Unità di misura del tempo, pari alla 24ª parte del giorno, e suddivisa in 60 minuti primi. Come simbolo di o. si usa la lettera h posta a esponente (per es., 1h). Nel computo del tempo, per determinare in modo univoco ciascuna delle 24 parti uguali in cui il giorno è così diviso, si procede ordinariamente dalla mezzanotte (le o. astronomiche invece si contano da un mezzogiorno a quello successivo), designando ciascuna ora con un numero progressivo da 1 a 24; in queste determinazioni la parola o. è per lo più taciuta.
Nell’antichità, Babilonesi e Cinesi dividevano il giorno in 12 ore tra loro uguali, equivalenti ciascuna a due delle ore attuali. I Greci, e analogamente i Romani, divisero sia il giorno sia la notte in 4 parti di 3 ore l’una: la prima ora del giorno cominciava al sorgere del Sole e l’ultima terminava al tramonto. Al tramonto cominciava la prima ora di notte e al sorgere del Sole terminava l’ultima ora della notte. L’intervallo di tempo corrispondente all’ora risultava perciò diversamente lungo nelle varie stagioni dell’anno e dal giorno alla notte: rispettivamente più lungo di giorno in estate e di notte in inverno, più breve di giorno in inverno e di notte in estate. L’attuale modo di contare il tempo risale agli Egiziani e agli Asiatici occidentali.

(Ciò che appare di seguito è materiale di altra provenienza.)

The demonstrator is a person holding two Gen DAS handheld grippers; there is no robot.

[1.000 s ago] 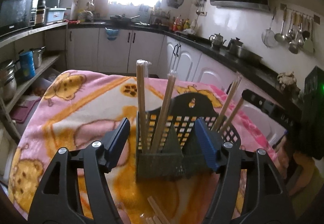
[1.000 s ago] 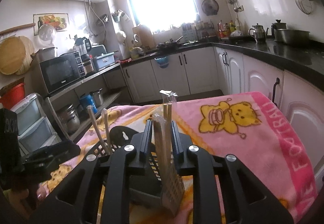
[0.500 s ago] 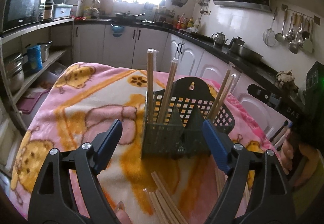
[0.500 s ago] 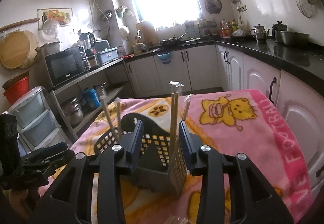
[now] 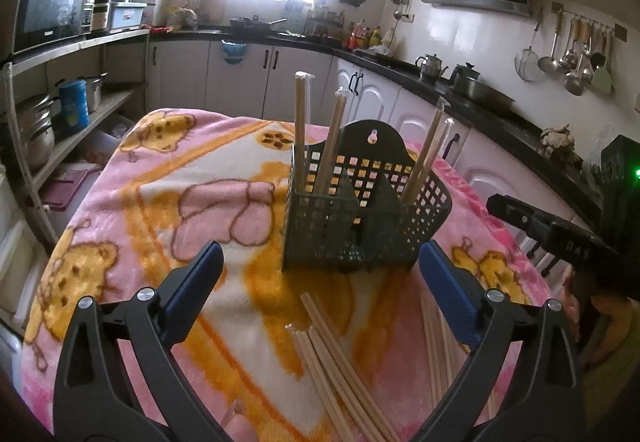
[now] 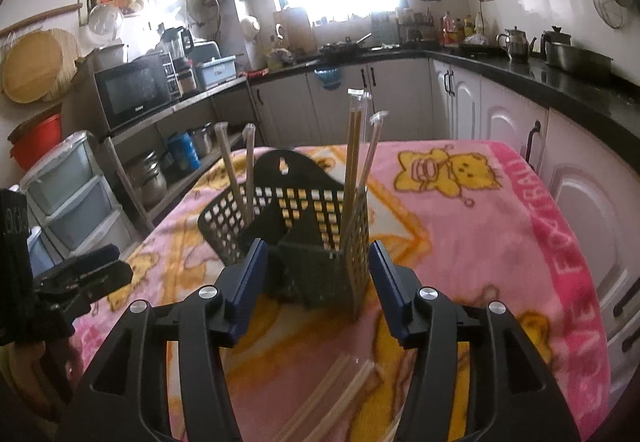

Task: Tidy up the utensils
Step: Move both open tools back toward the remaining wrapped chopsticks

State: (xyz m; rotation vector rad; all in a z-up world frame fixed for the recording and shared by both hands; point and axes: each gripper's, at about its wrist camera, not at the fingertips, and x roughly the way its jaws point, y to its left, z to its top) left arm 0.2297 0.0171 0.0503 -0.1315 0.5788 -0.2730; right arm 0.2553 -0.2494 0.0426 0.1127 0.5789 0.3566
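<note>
The right gripper (image 6: 316, 284), which one second ago had its jaws closed on a wrapped pair of chopsticks (image 6: 354, 158) in the basket (image 6: 288, 226), now has the jaws apart, and the chopsticks stand free in the basket. Both grippers have moved back from the basket, the left gripper (image 5: 320, 282) too. More loose chopsticks (image 5: 340, 366) on the blanket (image 5: 160, 178) have come into the left view.

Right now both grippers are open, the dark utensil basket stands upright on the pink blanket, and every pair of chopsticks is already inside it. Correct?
Not quite. Loose chopsticks lie on the pink blanket in front of the basket; the left wrist view shows them. Only some wrapped pairs stand inside. The rest holds: left gripper and right gripper are both open, the basket upright.
</note>
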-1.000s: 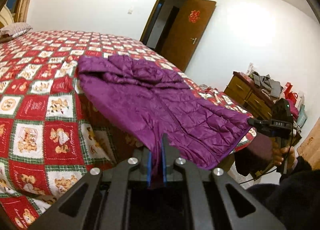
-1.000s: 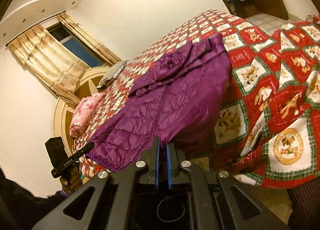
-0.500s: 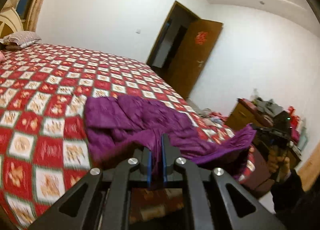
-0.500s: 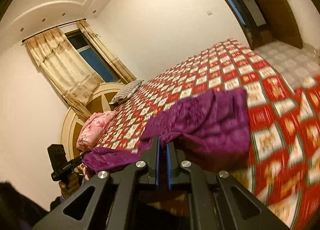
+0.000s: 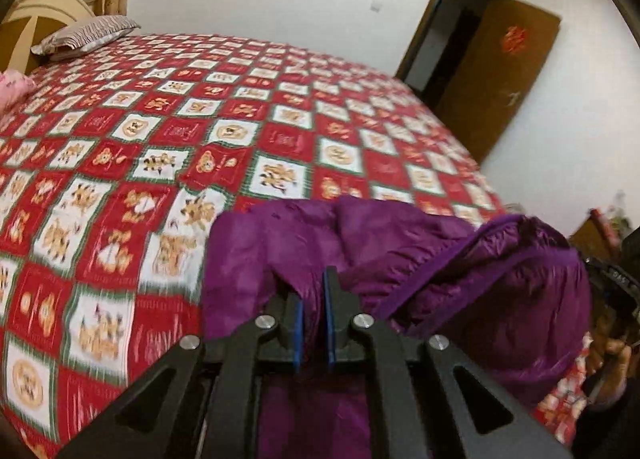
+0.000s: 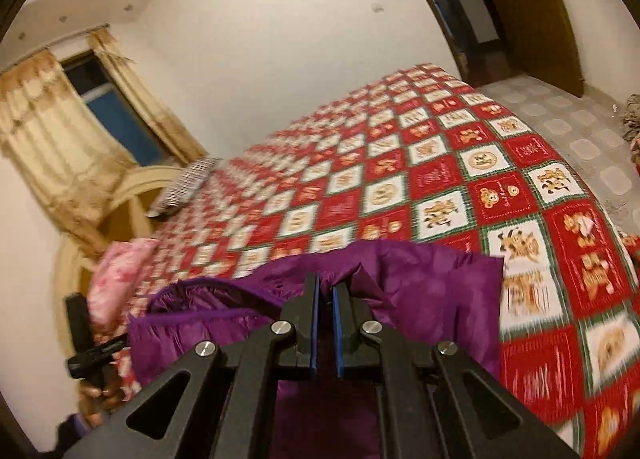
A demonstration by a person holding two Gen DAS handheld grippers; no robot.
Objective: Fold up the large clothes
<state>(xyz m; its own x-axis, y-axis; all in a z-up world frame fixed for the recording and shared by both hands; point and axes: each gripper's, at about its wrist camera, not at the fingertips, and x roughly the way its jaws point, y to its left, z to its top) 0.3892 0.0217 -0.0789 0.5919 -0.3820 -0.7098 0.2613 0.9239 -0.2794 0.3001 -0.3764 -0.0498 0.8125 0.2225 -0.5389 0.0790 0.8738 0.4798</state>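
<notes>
A purple quilted jacket (image 5: 400,251) hangs between my two grippers above the near end of the bed; it also shows in the right wrist view (image 6: 432,291). My left gripper (image 5: 313,291) is shut on one part of the jacket's edge. My right gripper (image 6: 325,291) is shut on another part of the edge. The jacket is doubled over, with its lower part drooping below the grippers. The right gripper's hand shows at the right edge of the left wrist view (image 5: 612,299). The left gripper's hand shows at the lower left of the right wrist view (image 6: 92,355).
The bed carries a red, white and green patchwork quilt (image 5: 180,131) with bear pictures. A striped pillow (image 5: 84,35) and a pink pillow (image 6: 116,275) lie by the headboard. A brown door (image 5: 496,79) stands open at the far right. Curtains (image 6: 56,147) cover a window.
Both grippers have lifted the jacket's edge and carried it forward over the bed. The jacket went from lying spread flat to bunched and doubled over.
</notes>
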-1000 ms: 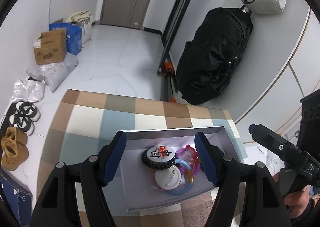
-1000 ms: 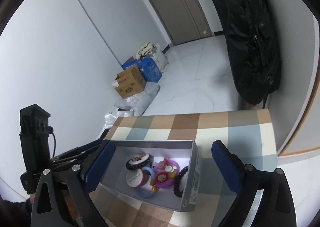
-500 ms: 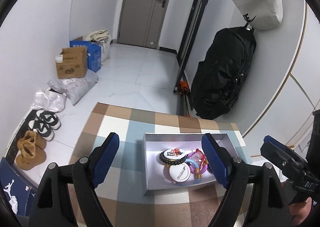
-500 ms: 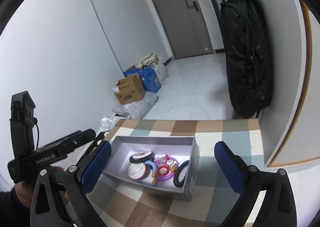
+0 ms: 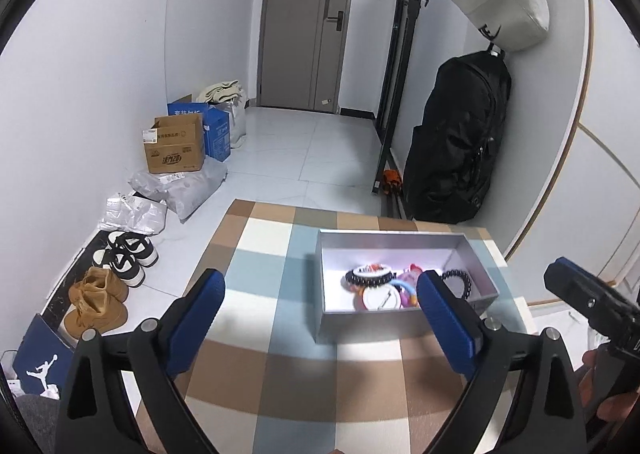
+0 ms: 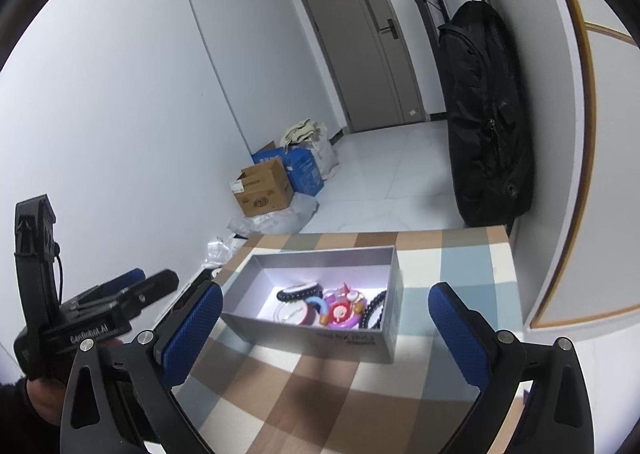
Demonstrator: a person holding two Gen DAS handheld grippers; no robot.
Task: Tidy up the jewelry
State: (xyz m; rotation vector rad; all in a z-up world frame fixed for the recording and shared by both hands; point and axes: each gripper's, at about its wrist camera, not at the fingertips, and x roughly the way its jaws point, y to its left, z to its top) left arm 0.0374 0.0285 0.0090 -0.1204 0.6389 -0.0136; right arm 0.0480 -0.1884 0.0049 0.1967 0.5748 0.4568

A seconda che l’o. sia considerata come 24ª parte del giorno solare medio o del giorno solare vero, si ha rispettivamente l’ o. media e l’o. solare vera; riferendosi invece al giorno sidereo, si ha l’o. siderea (o siderale), che vale 59m 50,1704s di tempo medio. L’o. media e l’o. siderea hanno durata costante, mentre l’o. solare ha durata variabile, perché varia nel corso dell’anno la durata del giorno solare vero, vale a dire l’intervallo di tempo che separa due passaggi consecutivi del Sole vero al meridiano di uno stesso luogo.
L’o. legale (o estiva) è l’anticipazione di un’ora (eccezionalmente anche di due) sul tempo del fuso orario di un certo luogo. Proposta dall’inglese W. Willet nel 1915 allo scopo di diminuire il consumo di energia elettrica e di carbone durante il periodo bellico, è tuttora applicata, per analoghi motivi di risparmio energetico, di norma limitatamente al periodo primaverile ed estivo, allorché la durata dell’illuminazione solare è maggiore. Il periodo di o. legale inizia nell’ultima domenica di marzo e termina nell’ultima domenica di settembre o ottobre (rispettivamente per gli Stati continentali o insulari).

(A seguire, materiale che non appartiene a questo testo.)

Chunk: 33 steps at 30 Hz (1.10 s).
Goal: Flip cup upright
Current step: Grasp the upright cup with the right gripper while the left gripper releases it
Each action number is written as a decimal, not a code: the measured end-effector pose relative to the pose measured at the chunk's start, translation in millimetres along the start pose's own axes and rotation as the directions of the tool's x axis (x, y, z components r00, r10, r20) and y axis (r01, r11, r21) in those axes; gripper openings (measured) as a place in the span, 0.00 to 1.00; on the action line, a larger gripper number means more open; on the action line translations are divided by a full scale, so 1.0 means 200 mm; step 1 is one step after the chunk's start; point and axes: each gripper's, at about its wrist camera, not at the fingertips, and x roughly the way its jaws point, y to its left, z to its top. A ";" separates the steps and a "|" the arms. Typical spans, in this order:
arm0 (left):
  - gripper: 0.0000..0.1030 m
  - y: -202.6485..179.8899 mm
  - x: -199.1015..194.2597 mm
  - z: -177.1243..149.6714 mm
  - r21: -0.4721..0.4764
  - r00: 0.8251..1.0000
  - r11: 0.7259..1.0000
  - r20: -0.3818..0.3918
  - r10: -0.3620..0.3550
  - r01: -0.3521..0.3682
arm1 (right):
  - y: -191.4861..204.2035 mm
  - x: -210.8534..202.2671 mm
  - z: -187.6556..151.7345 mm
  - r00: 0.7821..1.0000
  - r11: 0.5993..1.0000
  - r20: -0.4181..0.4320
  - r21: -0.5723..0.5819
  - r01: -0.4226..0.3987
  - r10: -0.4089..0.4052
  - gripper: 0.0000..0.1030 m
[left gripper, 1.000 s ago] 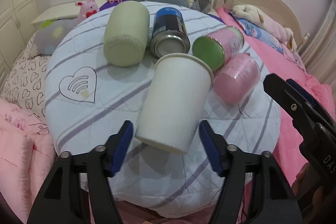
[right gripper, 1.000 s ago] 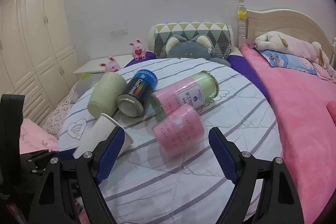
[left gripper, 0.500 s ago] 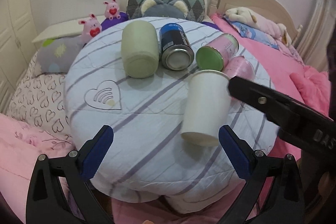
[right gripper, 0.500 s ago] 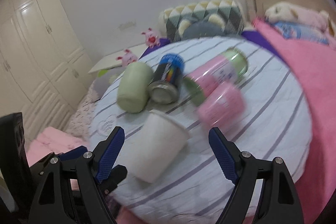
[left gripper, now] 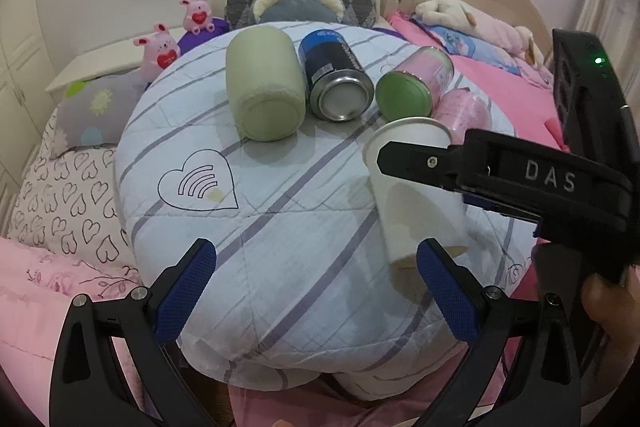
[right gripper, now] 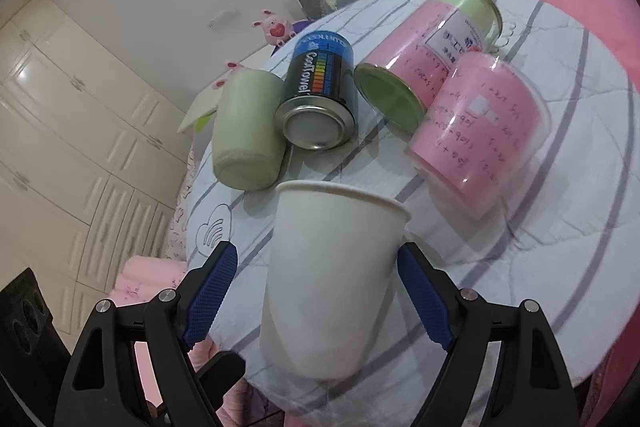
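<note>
A white paper cup (right gripper: pixel 332 283) lies on its side on the round quilted table (left gripper: pixel 280 239), its open mouth pointing away from me, its base toward the near edge. My right gripper (right gripper: pixel 316 283) is open with the cup between its blue pads; the right pad (right gripper: pixel 420 295) is close to the cup wall, the left pad stands apart. In the left wrist view the cup (left gripper: pixel 416 195) sits at the right, partly hidden behind the right gripper's black arm (left gripper: pixel 500 167). My left gripper (left gripper: pixel 316 291) is open and empty, left of the cup near the table's front edge.
Behind the cup lie a pale green cylinder (left gripper: pixel 264 91), a blue can (left gripper: pixel 336 79), a green-lidded pink jar (left gripper: pixel 412 87) and a pink container (right gripper: pixel 480 135). A heart mark (left gripper: pixel 198 183) is on the cloth. Pink bedding surrounds the table; a wardrobe (right gripper: pixel 80 147) stands left.
My right gripper has moved in over the cup and now straddles it. My left gripper has drawn back to the left and away from the cup, staying open.
</note>
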 end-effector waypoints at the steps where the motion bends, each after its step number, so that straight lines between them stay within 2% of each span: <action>1: 0.99 0.00 0.00 0.00 0.004 1.000 1.000 -0.002 -0.001 0.001 | -0.01 0.01 0.01 1.000 1.000 -0.005 0.011 -0.011 0.011 0.81; 5: 0.99 0.00 0.01 0.00 0.008 1.000 1.000 -0.003 -0.014 0.014 | -0.03 0.04 0.01 0.999 0.999 0.002 -0.004 -0.039 0.039 0.81; 8: 0.99 0.00 0.02 0.01 0.006 1.000 1.000 -0.009 -0.025 0.025 | 0.01 0.04 0.01 0.999 0.997 0.007 -0.062 -0.035 0.036 0.72; 9: 0.99 0.00 0.02 0.01 0.007 1.000 1.000 -0.007 -0.025 0.025 | 0.02 0.03 0.02 0.999 0.996 0.008 -0.075 -0.044 0.044 0.66; 14: 0.99 -0.03 0.01 0.06 0.017 0.999 0.999 0.015 -0.039 0.038 | 0.09 -0.01 0.04 0.998 0.982 0.053 -0.188 -0.027 0.038 0.66; 18: 0.99 -0.07 0.00 0.13 0.029 0.999 0.999 0.043 -0.029 0.028 | 0.09 -0.06 0.10 0.995 0.973 0.083 -0.227 -0.039 0.059 0.66; 25: 0.99 -0.18 0.00 0.38 0.074 0.995 0.997 0.098 -0.023 0.016 | 0.08 -0.20 0.27 0.985 0.951 0.146 -0.304 -0.045 0.093 0.66; 30: 0.99 -0.26 0.06 0.59 0.099 0.993 0.995 0.112 -0.044 0.033 | 0.08 -0.22 0.47 0.977 0.933 0.189 -0.358 -0.025 0.098 0.66; 33: 0.99 -0.29 0.14 0.74 0.083 0.993 0.997 0.117 -0.013 0.004 | 0.07 -0.22 0.58 0.974 0.925 0.204 -0.380 -0.013 0.097 0.66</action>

Per o. locale s’intende l’intervallo di tempo contato a partire dalla mezzanotte media locale, cioè dalla culminazione inferiore del Sole medio al meridiano locale. O. civile È, per una località, il tempo medio del meridiano centrale del fuso orario in cui la località si trova. O. di porto È il ritardo (detto anche stabilimento di porto) con il quale si manifesta l’onda di marea rispetto al passaggio della Luna sul meridiano del luogo. Varia da sito a sito e per una data località anche da un giorno all’altro. O. sinottica O. scelta per convenzione internazionale per l’esecuzione contemporanea in tutti gli osservatori del mondo delle osservazioni meteorologiche utili alla previsione del tempo.
Dal sistema latino di computare le o. diurne deriva l’uso, largamente seguito anche nel Medioevo, di indicare con o. prima, terza, sesta, nona (partendo dal levare del Sole) le o. corrispondenti all’incirca – nei periodi più vicini agli equinozi – alle 6, alle 9, alle 12, alle 15. L’antico sistema si riflette nella denominazione di alcune delle o. canoniche, che in origine erano le o. stabilite dalla Chiesa per la celebrazione dell’ufficio divino e col tempo passarono a indicare le varie parti dell’ufficio stesso da recitarsi in quelle ore (liturgia delle o., ridefinita dalla Costituzione liturgica del Vaticano II). O. santa Pratica di devozione al Sacro Cuore di Gesù, consistente in un’o. di preghiere e meditazioni rievocanti l’agonia di Gesù. Iniziata da s. Margherita Alacoque, fu diffusa soprattutto dalla Confraternita dell’o. santa fondata nel 1829 come forma di culto privato e pubblico.